- WHAT YOU WILL DO -
What is needed is an exact copy of the lines from the line holding "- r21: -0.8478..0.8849" through the end of the material, with no other lines and no pictures.

DATASET SECTION: Begin

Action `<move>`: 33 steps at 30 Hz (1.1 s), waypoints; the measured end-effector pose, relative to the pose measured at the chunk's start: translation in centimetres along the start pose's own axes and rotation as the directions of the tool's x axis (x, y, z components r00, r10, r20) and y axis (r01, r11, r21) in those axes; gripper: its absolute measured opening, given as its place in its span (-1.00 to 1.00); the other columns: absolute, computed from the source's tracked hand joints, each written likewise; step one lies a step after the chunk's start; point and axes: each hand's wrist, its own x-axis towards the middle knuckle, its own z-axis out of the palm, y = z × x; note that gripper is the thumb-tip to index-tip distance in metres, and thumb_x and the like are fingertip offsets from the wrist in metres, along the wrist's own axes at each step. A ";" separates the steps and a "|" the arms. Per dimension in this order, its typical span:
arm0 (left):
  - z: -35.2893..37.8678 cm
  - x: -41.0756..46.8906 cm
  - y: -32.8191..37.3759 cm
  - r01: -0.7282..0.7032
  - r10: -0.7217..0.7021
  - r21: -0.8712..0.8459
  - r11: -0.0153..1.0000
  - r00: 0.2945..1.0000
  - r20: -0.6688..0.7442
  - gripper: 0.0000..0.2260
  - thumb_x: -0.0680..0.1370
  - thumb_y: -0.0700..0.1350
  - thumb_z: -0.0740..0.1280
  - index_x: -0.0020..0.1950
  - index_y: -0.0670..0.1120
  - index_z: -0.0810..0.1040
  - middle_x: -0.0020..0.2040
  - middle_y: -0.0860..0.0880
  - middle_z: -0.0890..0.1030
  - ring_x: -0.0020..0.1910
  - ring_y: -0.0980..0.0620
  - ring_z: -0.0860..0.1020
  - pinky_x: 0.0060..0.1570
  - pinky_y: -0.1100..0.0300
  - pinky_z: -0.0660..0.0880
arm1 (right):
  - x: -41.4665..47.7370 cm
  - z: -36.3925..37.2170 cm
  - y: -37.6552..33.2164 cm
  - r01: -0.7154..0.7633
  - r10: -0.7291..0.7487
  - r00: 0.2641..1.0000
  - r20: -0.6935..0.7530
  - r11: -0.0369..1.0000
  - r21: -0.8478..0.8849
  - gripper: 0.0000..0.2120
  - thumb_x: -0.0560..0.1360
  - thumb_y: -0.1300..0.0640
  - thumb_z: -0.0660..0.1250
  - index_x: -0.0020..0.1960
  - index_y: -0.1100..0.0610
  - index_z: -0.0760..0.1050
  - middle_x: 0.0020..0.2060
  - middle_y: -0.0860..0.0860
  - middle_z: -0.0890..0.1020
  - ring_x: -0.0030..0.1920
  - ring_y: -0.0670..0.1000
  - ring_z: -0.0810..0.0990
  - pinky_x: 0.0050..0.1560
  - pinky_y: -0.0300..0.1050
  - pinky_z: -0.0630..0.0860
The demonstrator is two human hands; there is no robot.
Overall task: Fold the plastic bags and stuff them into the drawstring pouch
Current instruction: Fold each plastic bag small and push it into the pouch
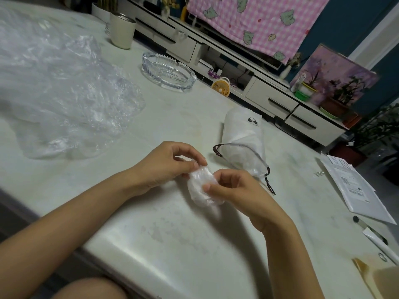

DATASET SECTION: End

- EXPECTED ANSWER -
  - r21: -0.8478..0.8849
  - gripper: 0.0000..0.2120
  - thumb_x: -0.0560..0.1360
  - thumb_y: -0.1300..0.0640
  - thumb_z: -0.0660..0.1250
  - index_x: -0.0020..0.1960
  - index_y: -0.1100..0.0610
  - index_z: -0.0760..0.1050
  - middle_x: 0.0020..0.2060
  - middle_y: -0.0860..0.0860
  - middle_z: -0.0890..0.1020
  - ring_x: -0.0030..0.1920
  - ring_y: -0.0670..0.1000
  - ring_z: -0.0810..0.0990
  - pinky_x: 0.0050..0.1560
  - pinky_y: -0.0300..0.1050
  - pinky_z: -0.0630..0.0860
The demonstrator is two human hands; there is no robot.
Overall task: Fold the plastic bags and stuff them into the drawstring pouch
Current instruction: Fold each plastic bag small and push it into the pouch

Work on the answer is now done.